**WORK REQUEST**
Where pictures appear, omit them, and copy exactly only the lines from the start of the listing through the line containing "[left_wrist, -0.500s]", both included.

BEGIN ENTRIES PROVIDED

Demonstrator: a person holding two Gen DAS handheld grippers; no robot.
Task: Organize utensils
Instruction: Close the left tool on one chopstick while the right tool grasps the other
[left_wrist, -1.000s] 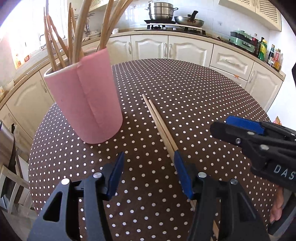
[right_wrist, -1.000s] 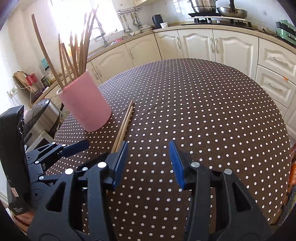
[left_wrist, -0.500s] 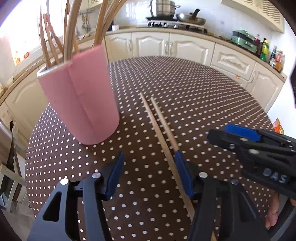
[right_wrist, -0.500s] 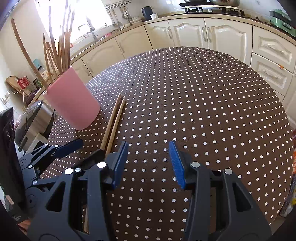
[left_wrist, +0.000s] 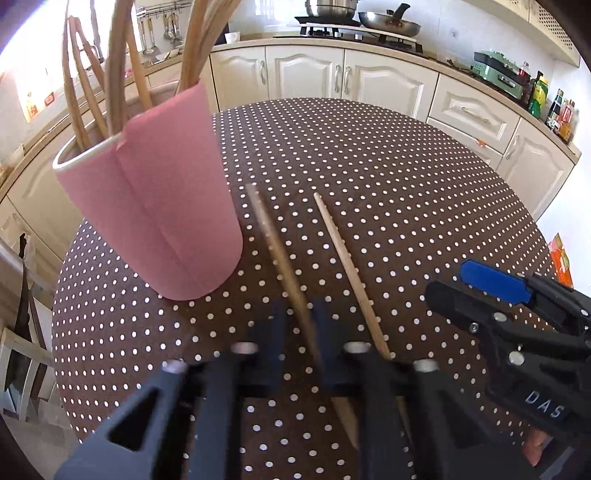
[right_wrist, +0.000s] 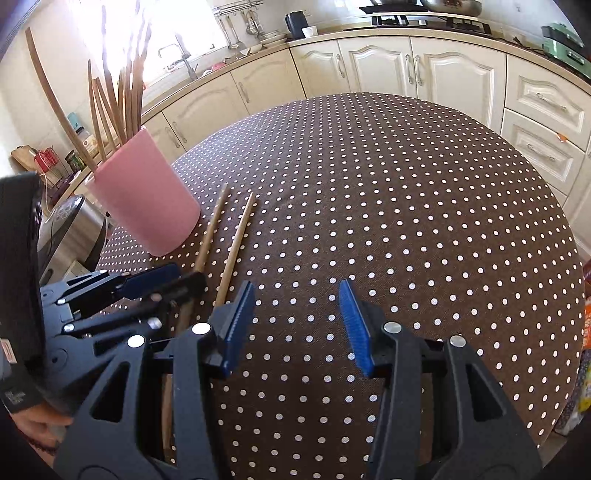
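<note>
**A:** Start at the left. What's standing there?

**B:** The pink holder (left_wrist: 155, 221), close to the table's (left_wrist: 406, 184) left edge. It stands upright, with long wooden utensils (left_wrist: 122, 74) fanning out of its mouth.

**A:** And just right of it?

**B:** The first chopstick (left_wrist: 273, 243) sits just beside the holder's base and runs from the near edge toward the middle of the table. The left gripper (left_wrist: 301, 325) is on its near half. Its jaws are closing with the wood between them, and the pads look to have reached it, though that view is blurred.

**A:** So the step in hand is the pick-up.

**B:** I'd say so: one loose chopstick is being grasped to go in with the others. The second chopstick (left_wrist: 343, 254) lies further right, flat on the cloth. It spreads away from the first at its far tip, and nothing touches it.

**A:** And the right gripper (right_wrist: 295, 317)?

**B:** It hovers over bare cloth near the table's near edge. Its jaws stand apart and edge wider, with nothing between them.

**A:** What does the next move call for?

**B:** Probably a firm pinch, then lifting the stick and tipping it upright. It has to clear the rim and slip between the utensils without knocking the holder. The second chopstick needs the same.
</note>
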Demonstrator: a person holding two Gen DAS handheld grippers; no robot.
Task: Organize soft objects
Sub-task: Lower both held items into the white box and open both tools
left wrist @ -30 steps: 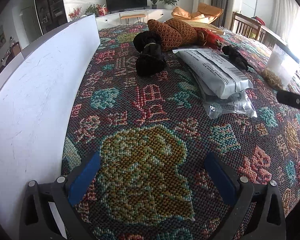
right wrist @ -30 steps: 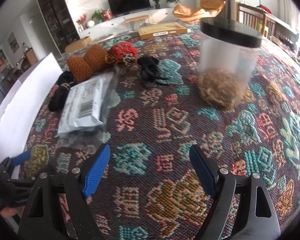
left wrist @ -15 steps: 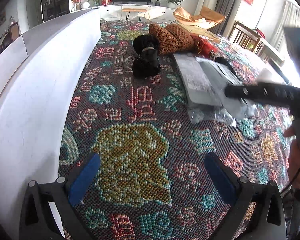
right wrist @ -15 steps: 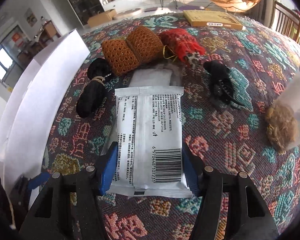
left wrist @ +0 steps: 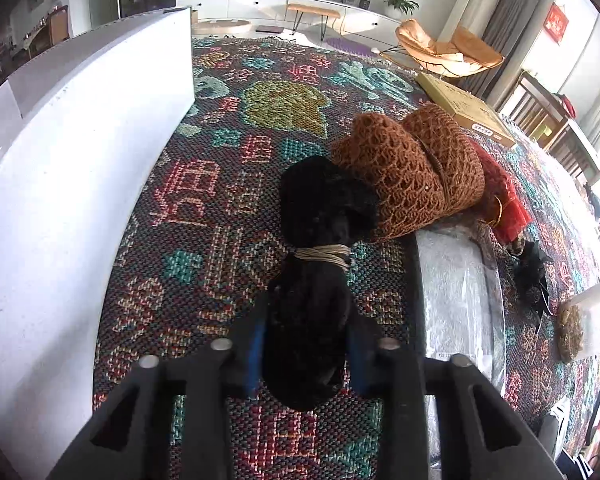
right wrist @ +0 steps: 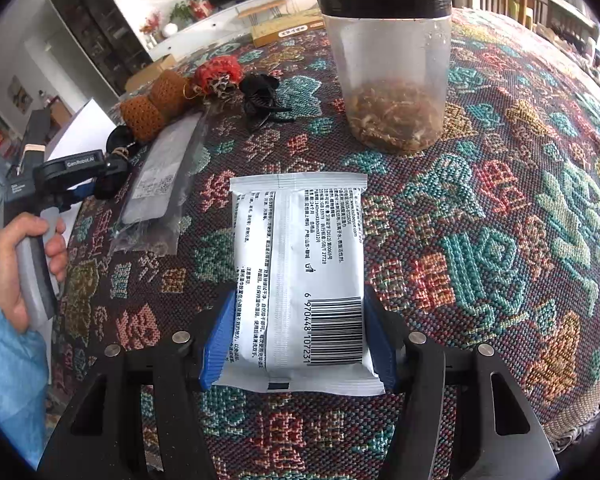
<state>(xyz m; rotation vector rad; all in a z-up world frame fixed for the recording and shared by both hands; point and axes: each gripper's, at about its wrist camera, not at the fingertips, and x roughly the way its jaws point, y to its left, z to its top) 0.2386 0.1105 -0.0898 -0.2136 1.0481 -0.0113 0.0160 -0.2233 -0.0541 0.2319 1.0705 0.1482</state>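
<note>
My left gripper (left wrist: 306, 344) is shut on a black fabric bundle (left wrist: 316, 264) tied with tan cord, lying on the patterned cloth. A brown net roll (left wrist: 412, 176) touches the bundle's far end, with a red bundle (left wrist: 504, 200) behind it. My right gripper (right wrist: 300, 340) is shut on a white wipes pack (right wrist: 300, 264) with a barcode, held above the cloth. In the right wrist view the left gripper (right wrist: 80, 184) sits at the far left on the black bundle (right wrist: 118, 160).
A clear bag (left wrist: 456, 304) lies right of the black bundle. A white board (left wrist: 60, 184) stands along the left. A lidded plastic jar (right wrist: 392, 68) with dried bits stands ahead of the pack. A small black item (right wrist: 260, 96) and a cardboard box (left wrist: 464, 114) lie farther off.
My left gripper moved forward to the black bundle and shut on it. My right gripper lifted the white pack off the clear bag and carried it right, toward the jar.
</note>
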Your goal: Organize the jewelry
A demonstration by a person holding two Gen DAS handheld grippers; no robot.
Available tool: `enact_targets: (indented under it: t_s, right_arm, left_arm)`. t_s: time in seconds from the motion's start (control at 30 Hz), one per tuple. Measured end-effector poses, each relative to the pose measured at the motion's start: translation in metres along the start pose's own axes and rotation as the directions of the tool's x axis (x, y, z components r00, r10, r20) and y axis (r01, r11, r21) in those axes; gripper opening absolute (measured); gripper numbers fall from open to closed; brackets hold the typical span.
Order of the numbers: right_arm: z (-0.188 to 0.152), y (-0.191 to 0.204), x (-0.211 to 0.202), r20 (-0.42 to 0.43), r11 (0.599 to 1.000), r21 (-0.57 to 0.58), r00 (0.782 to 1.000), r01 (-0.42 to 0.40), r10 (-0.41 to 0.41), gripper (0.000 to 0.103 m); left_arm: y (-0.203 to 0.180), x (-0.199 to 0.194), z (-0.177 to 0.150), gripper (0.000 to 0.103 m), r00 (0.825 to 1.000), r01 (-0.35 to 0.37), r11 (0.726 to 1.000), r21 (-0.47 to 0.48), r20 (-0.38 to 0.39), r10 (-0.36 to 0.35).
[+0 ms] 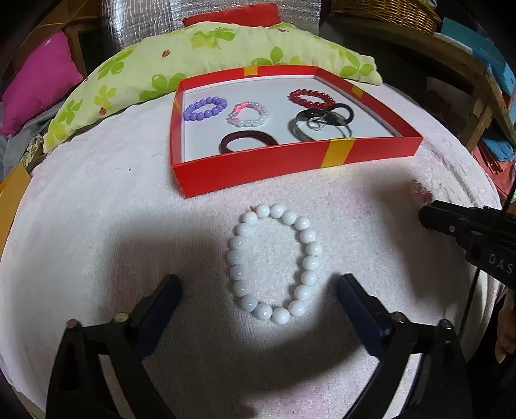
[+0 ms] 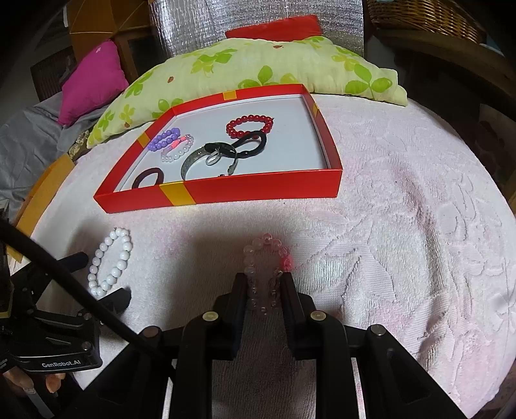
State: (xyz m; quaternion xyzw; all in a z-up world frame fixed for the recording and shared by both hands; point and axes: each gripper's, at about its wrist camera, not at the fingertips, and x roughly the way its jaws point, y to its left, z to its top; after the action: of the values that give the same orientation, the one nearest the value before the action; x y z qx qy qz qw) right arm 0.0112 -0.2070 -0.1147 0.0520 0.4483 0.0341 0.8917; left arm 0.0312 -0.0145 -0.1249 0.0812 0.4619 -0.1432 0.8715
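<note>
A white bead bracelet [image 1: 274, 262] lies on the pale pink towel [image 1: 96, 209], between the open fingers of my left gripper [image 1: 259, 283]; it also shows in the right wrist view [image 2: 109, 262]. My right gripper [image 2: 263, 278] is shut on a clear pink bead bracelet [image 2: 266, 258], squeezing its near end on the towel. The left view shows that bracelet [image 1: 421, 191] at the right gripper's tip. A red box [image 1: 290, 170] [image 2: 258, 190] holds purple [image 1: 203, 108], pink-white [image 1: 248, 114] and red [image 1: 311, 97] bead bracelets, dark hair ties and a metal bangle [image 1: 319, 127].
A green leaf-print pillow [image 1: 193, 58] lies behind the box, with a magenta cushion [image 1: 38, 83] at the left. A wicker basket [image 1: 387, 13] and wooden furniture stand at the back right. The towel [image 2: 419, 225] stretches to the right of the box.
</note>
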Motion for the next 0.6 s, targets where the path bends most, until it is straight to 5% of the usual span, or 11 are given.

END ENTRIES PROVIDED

**FINISHED EXERCISE**
Demonstrator: a person holding two Gen DAS handheld grippers; no robot.
Task: Organize utensils
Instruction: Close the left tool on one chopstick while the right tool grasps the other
[left_wrist, -1.000s] 
[right_wrist, -1.000s] 
[left_wrist, -0.500s] 

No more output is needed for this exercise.